Data:
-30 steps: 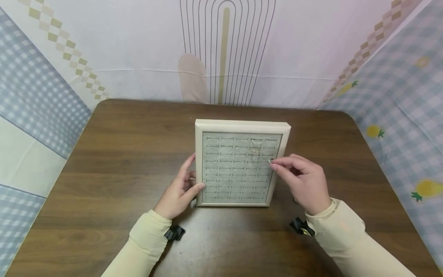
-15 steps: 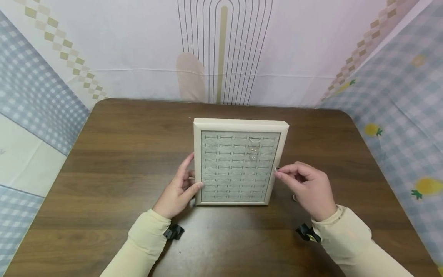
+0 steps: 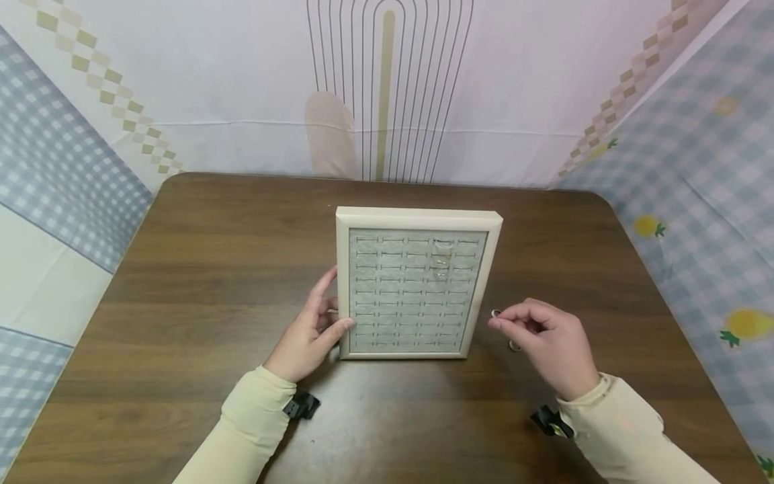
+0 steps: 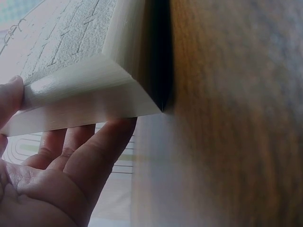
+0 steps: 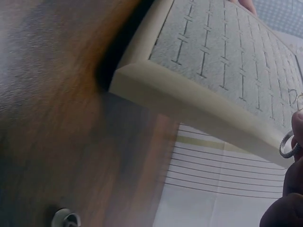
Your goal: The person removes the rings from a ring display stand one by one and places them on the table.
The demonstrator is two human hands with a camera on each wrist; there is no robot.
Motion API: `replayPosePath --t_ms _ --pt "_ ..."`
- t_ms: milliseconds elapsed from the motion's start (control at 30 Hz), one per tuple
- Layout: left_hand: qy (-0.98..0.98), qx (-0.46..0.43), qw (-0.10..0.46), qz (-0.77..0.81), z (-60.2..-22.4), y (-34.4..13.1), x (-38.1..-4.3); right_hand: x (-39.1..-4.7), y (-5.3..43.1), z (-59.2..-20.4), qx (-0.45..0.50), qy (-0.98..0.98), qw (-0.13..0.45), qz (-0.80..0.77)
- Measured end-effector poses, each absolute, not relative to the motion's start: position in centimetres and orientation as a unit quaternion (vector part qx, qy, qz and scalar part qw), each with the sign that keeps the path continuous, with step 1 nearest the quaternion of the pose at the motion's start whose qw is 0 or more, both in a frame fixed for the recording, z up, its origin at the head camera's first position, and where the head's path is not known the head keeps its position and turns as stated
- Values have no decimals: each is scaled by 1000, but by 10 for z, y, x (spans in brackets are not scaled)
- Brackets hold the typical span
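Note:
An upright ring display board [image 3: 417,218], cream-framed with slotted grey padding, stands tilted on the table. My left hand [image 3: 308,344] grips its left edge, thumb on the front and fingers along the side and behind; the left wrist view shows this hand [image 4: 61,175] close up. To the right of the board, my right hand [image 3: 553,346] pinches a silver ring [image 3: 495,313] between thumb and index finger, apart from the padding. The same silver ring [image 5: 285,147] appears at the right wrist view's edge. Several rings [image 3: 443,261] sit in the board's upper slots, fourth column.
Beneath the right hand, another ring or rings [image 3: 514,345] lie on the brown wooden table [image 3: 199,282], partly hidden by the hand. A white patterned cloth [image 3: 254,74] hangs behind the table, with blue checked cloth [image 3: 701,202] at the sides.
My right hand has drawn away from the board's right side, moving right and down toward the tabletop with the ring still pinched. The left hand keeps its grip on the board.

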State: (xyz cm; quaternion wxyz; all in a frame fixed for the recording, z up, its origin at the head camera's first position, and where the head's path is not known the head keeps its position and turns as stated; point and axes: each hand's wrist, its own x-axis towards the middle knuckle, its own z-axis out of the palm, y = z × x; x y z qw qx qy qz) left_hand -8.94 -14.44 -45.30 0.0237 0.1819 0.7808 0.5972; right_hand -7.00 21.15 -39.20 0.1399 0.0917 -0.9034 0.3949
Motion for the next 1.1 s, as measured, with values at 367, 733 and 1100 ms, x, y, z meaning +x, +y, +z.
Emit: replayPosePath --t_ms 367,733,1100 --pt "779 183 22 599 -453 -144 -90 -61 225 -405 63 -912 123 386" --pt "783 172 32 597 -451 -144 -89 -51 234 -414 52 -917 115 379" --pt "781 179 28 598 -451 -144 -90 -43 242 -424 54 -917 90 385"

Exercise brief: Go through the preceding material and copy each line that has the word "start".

Reply to the task:
- t_ms: milliseconds elapsed from the motion's start (control at 30 Hz), one per tuple
- Measured end-effector poses, each absolute, not relative to the motion's start: position in centimetres and orientation as a unit quaternion (vector part qx, qy, qz and scalar part qw), each with the sign that keeps the path continuous, with step 1 nearest the quaternion of the pose at the motion's start whose qw is 0 or more, both in a frame fixed for the recording, z up, its origin at the head camera's first position, and where the head's path is not known the head keeps its position and turns as stated

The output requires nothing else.